History for Tomorrow. Inspiration from the Past for the Future of Humanity

Wednesday 18 September 2024, 8 pm - 9:30 pm
Radboud Reflects and Publisher Ten Have

Venue: LUX, Nijmegen

How to stay hopeful in uncertain times? We’re facing increasing inequality, ecological collapse, the rise of artificial intelligence, and distrust in democracies. Despite this, Australian philosopher Roman Krznaric offers a message of radical hope in his latest book History for Tomorrow. Inspiration from the Past for the Future of Humanity. Radical hope is about living as if change is possible, even if it’s unlikely. Throughout history, societies have risen up against the odds to overcome crises and combat injustices. But how exactly can history inspire us to maintain radical hope in today’s world? Come and listen to philosopher Roman Krznaric discuss how and where we should look in our history books.

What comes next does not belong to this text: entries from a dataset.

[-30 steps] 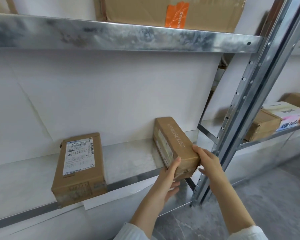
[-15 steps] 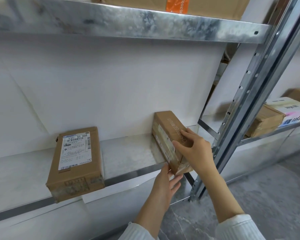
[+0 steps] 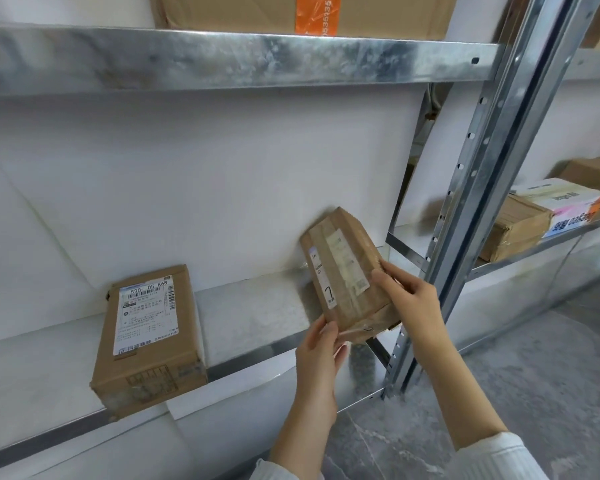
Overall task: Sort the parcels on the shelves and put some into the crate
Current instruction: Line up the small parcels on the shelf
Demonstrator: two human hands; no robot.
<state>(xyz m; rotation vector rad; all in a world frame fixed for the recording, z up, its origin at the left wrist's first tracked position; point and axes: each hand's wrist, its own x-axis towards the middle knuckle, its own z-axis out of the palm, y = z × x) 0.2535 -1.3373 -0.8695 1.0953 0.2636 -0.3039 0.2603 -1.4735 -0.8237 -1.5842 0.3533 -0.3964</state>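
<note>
- The left hand [image 3: 317, 355] grips the lower left corner of a small brown parcel [image 3: 343, 275], with the thumb on its labelled face and the fingers curled behind.
- The right hand [image 3: 413, 299] holds the same parcel by its right edge, fingers bent across the front beside the white labels.
- Between the two hands the parcel stands tilted, its top leaning away to the left and its taped, labelled face turned toward the camera.
- Its lower end sits at the front lip of the metal shelf [image 3: 257, 317]; whether it touches the shelf cannot be told.
- Well to the left of the grip, a second parcel [image 3: 149, 334] lies flat on the same shelf, label up, its near end overhanging the edge.
- Just right of the right hand rises the perforated steel upright [image 3: 482, 168].
- Beyond the upright, further right, a brown box [image 3: 513, 230] and a white printed box [image 3: 561, 202] rest on the neighbouring shelf.
- Above the grip, on the upper shelf [image 3: 222, 57], sits a large carton [image 3: 239, 8] with orange tape.
</note>
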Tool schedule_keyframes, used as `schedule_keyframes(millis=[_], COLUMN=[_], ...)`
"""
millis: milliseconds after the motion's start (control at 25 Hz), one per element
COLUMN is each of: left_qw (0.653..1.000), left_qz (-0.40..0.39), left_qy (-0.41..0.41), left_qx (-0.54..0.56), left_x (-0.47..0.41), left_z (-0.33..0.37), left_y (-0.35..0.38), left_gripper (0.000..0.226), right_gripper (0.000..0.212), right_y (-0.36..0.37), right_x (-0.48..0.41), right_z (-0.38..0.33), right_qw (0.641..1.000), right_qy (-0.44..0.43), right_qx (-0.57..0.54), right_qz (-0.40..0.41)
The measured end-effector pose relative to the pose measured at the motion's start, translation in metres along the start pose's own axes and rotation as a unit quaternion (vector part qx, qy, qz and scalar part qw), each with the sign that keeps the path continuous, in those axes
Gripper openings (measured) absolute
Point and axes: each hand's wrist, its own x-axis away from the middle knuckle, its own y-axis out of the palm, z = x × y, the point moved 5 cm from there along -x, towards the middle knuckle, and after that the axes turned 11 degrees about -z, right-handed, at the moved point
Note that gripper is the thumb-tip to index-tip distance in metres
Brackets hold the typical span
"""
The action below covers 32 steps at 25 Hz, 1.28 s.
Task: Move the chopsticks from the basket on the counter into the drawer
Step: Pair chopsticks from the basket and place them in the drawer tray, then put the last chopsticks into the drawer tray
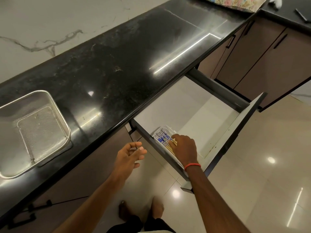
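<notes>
The right hand (184, 145) pressed its fingers onto the blue-patterned chopsticks (164, 140) lying in a white tray (165, 128) inside the open drawer (198, 105). The left hand (130, 154) hung empty, loosely spread. The mesh basket (65, 132) on the tabletop (117, 64) looked empty; releasing and shutting the drawer probably came next.

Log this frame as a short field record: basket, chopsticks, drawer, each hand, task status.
basket: metal mesh basket on the black counter, nothing visible in it
chopsticks: chopsticks with blue-patterned ends, lying in a white tray inside the drawer
drawer: drawer pulled open, otherwise bare
left hand: left hand loosely open in front of the cabinet, holding nothing
right hand: right hand in the drawer, fingers on the chopsticks
task status: chopsticks appear moved; drawer not yet shut
</notes>
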Motion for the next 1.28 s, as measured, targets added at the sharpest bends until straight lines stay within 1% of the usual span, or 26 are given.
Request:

Reasons for hope from history

The past is full of lessons for tackling present and future problems, argues Roman Krznaric. But we often miss them. In History for Tomorrow, Krznaric takes inspiration from the last 1,000 years of world history to confront the most urgent challenges of the twenty-first century. What can the history of slave revolts teach us about the power of rebellion to tackle the climate crisis? How might the printing revolution spark ideas for taming the polarisations created by social media? What could we learn from eighteenth century Japan for creating regenerative economies today, or from the Renaissance for redesigning democracy? 

Interpreting the past

Our history unveils worlds very different from our own, challenging our perceptions of what is normal. Delving into the past trains our imagination muscles. Still, can historical examples truly guide us in solving global issues? How should we apply insights from the past in the present? Aren’t past societies too different from today’s world to provide meaningful insights? Moreover, our history seems to present just as many reasons for pessimism about the future. Why should we place our faith in the past at all, rather than in technology, for instance? After his talk, Roman Krznaric will engage in a conversation with historian Adriaan Duiveman and culture scholar Charley Boerman about the values and limits of history lessons.

This programme is in English.

About the speakers

Roman Krznaric is a social philosopher who writes about the power of ideas to create change. His work has been translated into 25 languages and includes several international bestsellers, such as Empathy, The Wonder Box and The Good Ancestor. Krnzaric works at Oxford University and is founder of the world's first Empathy Museum.

Watch the video of a previous Radboud Reflects Lecture by Roman Krznaric in 2017: 
Carpe Diem | Radboud Reflects Lecture by philosopher Roman Krznaric (2017)
 

Adriaan Duiveman is a historian. Currently a postdoc at KU Leuven, Duiveman researches how historical water narratives in The Netherlands are reflected in our current climate debate.

Charley Boerman is a culture scholar at Radboud University. She conducts PhD research on visual and material cultures of memory of historical famines, including the nineteenth-century Finnish famines and the Ukrainian Holodomor.

Participation

  • Free admittance for students (wo, hbo, mbo), pupils and Radboud Reflects subscribers. 
  • € 5,00 for Radboud University and Radboudumc employees and Alumni Benefits Card-holders
  •  € 7,50 for other participants

Payment can be done via iDeal. In case this might be an issue, please contact us: info [at] reflects.ru.nl (info[at]reflects[dot]ru[dot]nl)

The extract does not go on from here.